**** RECORD SET

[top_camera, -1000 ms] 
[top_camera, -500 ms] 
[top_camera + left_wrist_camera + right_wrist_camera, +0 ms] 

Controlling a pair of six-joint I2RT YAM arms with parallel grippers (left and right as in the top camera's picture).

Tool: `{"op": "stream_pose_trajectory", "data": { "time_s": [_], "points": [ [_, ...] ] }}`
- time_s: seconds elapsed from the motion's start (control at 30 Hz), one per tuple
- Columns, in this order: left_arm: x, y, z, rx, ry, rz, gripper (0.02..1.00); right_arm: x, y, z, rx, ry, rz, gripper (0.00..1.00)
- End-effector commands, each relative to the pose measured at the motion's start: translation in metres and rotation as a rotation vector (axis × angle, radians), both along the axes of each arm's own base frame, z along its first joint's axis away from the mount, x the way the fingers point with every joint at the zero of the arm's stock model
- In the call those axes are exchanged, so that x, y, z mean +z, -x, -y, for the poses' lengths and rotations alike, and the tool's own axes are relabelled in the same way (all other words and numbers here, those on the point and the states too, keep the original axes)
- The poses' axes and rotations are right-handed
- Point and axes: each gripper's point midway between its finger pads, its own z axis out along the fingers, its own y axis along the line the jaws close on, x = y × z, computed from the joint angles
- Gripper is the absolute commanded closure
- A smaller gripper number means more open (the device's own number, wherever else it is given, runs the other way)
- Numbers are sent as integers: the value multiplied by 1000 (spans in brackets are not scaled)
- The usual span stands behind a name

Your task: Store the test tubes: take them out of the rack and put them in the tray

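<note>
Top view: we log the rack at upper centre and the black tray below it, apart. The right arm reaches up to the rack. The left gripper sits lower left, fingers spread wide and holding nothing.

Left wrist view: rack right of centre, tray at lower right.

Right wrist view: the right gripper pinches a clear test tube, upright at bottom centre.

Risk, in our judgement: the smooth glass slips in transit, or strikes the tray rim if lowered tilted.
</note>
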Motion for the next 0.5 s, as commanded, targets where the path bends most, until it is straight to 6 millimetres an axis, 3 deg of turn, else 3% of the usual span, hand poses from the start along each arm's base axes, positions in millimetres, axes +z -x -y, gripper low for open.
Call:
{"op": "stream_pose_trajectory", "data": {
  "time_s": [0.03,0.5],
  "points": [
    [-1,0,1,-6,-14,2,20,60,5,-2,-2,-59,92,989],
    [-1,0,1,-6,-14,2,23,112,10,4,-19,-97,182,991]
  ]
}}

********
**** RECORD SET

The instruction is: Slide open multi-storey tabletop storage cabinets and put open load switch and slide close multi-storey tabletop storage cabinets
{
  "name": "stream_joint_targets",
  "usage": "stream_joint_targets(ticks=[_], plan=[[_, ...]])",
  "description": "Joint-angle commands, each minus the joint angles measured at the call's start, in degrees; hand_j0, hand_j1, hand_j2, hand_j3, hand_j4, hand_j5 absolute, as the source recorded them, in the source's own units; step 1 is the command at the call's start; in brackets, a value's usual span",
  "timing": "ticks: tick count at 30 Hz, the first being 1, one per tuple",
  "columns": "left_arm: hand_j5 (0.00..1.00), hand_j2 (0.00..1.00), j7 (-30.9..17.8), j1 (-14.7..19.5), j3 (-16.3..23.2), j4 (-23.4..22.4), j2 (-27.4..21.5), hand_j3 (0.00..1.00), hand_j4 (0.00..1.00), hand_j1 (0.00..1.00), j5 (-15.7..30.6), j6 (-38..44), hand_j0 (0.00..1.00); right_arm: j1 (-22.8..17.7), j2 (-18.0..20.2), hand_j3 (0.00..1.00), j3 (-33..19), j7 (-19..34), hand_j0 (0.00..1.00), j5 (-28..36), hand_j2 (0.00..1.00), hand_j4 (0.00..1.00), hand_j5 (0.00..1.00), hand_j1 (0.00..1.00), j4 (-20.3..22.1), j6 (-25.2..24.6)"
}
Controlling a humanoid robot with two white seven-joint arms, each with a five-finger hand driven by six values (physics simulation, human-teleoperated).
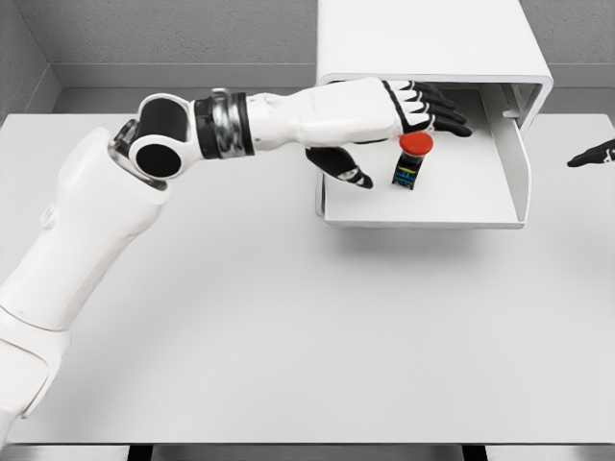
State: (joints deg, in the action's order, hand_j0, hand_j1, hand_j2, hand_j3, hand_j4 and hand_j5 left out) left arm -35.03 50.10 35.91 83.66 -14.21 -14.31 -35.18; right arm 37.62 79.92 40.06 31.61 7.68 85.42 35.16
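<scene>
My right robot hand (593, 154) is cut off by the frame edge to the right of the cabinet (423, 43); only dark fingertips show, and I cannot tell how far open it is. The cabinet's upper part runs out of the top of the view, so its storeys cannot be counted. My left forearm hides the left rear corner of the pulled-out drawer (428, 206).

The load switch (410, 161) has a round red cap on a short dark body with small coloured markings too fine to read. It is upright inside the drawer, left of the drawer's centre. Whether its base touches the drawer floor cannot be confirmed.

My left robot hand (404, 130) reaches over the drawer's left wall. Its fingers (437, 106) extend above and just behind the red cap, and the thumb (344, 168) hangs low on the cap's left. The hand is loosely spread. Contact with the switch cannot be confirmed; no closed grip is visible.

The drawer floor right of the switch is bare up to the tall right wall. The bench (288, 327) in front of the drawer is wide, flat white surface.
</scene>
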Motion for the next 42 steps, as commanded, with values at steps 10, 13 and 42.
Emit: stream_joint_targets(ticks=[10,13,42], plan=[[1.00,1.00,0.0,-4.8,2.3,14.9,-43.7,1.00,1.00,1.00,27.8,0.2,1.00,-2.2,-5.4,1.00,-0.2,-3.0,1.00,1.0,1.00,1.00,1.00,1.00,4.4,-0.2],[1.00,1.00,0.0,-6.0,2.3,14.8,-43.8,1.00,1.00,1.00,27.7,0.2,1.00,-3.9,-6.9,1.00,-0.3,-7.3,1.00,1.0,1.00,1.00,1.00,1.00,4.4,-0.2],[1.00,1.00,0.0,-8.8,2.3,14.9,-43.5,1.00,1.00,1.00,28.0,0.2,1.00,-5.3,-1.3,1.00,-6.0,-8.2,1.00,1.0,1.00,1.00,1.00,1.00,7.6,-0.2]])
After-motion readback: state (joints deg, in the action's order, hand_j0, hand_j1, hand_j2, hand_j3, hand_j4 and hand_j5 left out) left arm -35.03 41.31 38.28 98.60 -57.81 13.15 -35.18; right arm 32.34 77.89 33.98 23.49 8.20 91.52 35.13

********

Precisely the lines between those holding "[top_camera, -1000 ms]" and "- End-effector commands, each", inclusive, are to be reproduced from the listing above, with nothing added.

▶ **THE ANSWER**:
[top_camera, -1000 ms] 
[top_camera, -500 ms] 
[top_camera + left_wrist_camera + right_wrist_camera, +0 ms] 

Controlling a pair of six-joint I2RT YAM arms with parallel grippers (left and right as in the top camera's picture).

Tool: `{"op": "stream_pose_trajectory", "data": { "time_s": [_], "points": [ [_, ...] ] }}`
- time_s: seconds elapsed from the motion's start (control at 30 Hz), one per tuple
- Columns, in this order: left_arm: x, y, z, rx, ry, rz, gripper (0.02..1.00); right_arm: x, y, z, rx, ry, rz, gripper (0.00..1.00)
- End-effector commands, each relative to the pose measured at the motion's start: translation in metres and rotation as a rotation vector (axis × angle, radians), both along the axes of each arm's own base frame, z along its first joint's axis away from the mount, x the way the fingers point with every joint at the zero of the arm's stock model

The exercise has been answered completely.